Dovecot/postfix slows machine to a crawl, takes 30 minutes to reboot...

ethonbridges · 12-13-2017, 11:50 PM

I have been running a postfix/dovecot mail server for about 5 years now, generally with no issues. The server is located in a data center about half an hour away from my office, so everything is managed remotely.

As of the last couple of months, I am getting user calls about once every 2 or 3 days stating that the mail server is not responding. Logging into the machine via SSH is slow as molasses, and a shutdown -r now command takes about half an hour to reboot the machine. Once it reboots, it's pretty speedy again. In looking at a top command, it appears that the IMAP process is usually the one taking the bulk of the CPU, so it's probably more likely a dovecot problem than postfix.

I have about 100 email accounts (including my own), but a pretty large maildir of about 100G between all the users.

I don't see any evidence of maildir corruption or loss of data, just the slowdown every so often. I'm trying to determine if I actually have something wrong with a server that has been relatively trouble free since I built it, or if it's simply a case of overloading the machine as it has grown over the years.

So I guess my questions are:

1. How can I determine if the slowdown is the result of something malicious?
2. Can the user's maildir's be checked for corruption?
3. How can I determine if it's the usage?
4. Is there some clean-up or maintenance process in dovecot or postfix that might be running that hogs the machine?

I'm not a total Linux noob, but in this particular area, I'm not sure where to begin to troubleshoot something like this.

Ethon

descendant_command · 12-14-2017, 12:08 AM

No 'usual suspect' springs to mind.

Probably closely inspect the logs around the 'slowdown' events.

Maybe crank up the logging verbosity and run some cronjob to dump top|netstat|iotop|lsof|doveadm etc output periodically to try and catch whatever's going on.

No funny dmesg output that might indicate kernel oopses or running out of resources etc?

Do you have any timebased resource monitoring like munin or such, on it?

ethonbridges · 12-14-2017, 12:23 AM

Right after I posted the message, it started doing it again. Started seeing:

Dec 14 00:19:22 mail dovecot: master: Error: service(auth-worker): Initial status notification not received in 30 seconds, killing the process
Dec 14 00:19:22 mail dovecot: master: Error: service(auth-worker): kill(32177, SIGKILL) failed: Permission denied
Dec 14 00:20:04 mail dovecot: imap: Error: Internal auth failure (client-pid=32175 client-id=1)
Dec 14 00:20:05 mail dovecot: master: Error: service(ssl-params): Initial status notification not received in 30 seconds, killing the process
Dec 14 00:20:05 mail dovecot: master: Error: service(ssl-params): child 32182 killed with signal 9
Dec 14 00:20:05 mail dovecot: master: Error: service(ssl-params): command startup failed, throttling
Dec 14 00:20:05 mail dovecot: imap-login: Fatal: Corrupted SSL ssl-parameters.dat in state_dir: Truncated file

Quote:

Do you have any timebased resource monitoring like munin or such, on it?
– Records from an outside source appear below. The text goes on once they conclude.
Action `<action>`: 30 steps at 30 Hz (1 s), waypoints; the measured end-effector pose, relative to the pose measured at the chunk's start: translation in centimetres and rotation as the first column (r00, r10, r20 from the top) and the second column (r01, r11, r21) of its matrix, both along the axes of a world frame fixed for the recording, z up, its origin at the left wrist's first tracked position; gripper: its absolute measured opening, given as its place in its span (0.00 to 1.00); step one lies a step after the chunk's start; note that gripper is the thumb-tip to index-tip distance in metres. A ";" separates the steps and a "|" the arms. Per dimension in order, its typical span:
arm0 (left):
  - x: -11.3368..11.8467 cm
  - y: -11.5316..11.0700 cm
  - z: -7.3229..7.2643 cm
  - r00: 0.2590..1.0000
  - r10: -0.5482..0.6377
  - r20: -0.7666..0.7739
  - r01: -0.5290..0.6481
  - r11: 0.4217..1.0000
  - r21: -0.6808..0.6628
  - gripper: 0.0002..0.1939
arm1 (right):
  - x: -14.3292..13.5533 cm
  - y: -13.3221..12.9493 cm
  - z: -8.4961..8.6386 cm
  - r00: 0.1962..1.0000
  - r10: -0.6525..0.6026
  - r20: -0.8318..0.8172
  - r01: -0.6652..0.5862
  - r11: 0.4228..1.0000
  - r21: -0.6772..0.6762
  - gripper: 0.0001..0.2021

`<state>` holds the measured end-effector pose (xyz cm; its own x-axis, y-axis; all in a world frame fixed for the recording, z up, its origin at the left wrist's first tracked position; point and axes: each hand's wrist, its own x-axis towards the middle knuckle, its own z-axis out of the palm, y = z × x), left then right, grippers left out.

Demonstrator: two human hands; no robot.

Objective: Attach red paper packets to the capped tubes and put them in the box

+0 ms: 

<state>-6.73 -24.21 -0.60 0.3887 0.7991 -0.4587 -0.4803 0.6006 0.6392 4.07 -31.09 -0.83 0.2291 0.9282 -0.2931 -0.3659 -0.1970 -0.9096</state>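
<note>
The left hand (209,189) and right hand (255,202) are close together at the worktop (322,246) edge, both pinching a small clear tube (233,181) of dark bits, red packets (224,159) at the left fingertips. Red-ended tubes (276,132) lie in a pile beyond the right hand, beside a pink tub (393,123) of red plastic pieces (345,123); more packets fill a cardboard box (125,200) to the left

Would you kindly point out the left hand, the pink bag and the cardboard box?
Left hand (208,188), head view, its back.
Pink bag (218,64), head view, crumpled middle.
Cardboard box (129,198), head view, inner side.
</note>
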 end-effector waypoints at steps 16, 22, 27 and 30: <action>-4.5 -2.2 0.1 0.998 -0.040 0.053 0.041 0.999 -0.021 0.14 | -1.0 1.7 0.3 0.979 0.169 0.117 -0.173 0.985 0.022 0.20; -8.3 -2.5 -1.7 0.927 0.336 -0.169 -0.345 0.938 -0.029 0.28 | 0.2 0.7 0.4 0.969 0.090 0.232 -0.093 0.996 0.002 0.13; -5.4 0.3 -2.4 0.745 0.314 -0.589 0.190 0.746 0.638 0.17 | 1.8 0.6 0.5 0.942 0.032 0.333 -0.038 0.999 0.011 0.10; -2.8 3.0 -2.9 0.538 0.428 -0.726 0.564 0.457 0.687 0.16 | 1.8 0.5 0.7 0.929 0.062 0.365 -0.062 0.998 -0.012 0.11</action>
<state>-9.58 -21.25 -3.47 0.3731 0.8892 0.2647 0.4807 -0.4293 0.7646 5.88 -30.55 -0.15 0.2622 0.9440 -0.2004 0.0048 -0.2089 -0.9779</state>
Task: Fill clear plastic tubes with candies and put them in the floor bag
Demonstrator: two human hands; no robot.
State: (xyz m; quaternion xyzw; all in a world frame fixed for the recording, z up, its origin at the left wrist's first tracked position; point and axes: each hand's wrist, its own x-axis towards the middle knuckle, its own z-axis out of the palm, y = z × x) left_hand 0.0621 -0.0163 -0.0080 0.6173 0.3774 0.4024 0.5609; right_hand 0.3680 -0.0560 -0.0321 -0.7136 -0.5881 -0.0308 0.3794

I don't know what that is or how to use it. I'll have to research it further.

Incidentally, restarting postfix/dovecot has no effect on the issue. Once it has started to crawl, it's slow. That would seem to indicate a system problem to me...

Ethon

descendant_command · 12-14-2017, 12:49 AM

Any relevant updates recently?
What OS?
What hardware? (real or virtual?)
Disk space?

ethonbridges · 12-14-2017, 01:06 AM

No updates that I am aware of.

CentOS 6.9

Real. Dedicated only running postfix and dovecot. Intel Celeron(R) CPU 420 1.6Ghz 1 Core

500G drive with 380G free. 1G RAM.

descendant_command · 12-14-2017, 01:44 AM

RAM maybe a little low if load is high - do you have appropriate swap available?
(although dovecot is generally pretty good and not known as a memory hog).

Does 'free' show any clues?

Maybe bad hardware - failing disk or RAM?

If no config changes or software updates between working and acting up, then failing hardware is a prime suspect.

smartctl report any disk warnings?

I'd maybe take it down for a bit to run an fsck and a memtest for starters.

ethonbridges · 12-14-2017, 02:06 AM

I noticed that the RAM seems to be maxed out during the slow times, so it's probably swapping.

No smart warnings on the drive.

Since it's relatively cheap and I can always use RAM in other machines, I'm going to bump it up to 8GB (the motherboard's max) tomorrow. Have also ordered a Xeon processor to replace the Celeron, will change that out when it arrives.

New memory should be telling..

Ethon

descendant_command · 12-14-2017, 02:17 AM

Swapping will be slower but shouldn't cause the process timeouts under normal circumstances, unless your swap maxes out too - how much do you have assigned?

It's easy to add some, to test or buy you some time.
https://www.cyberciti.biz/faq/linux-...ap-file-howto/

ethonbridges · 12-29-2017, 12:41 PM

Upgraded the processor to a Xeon, maxed out the RAM at 8GB. No problems since and I've thrown everything I can at it, doesn't bog down any more.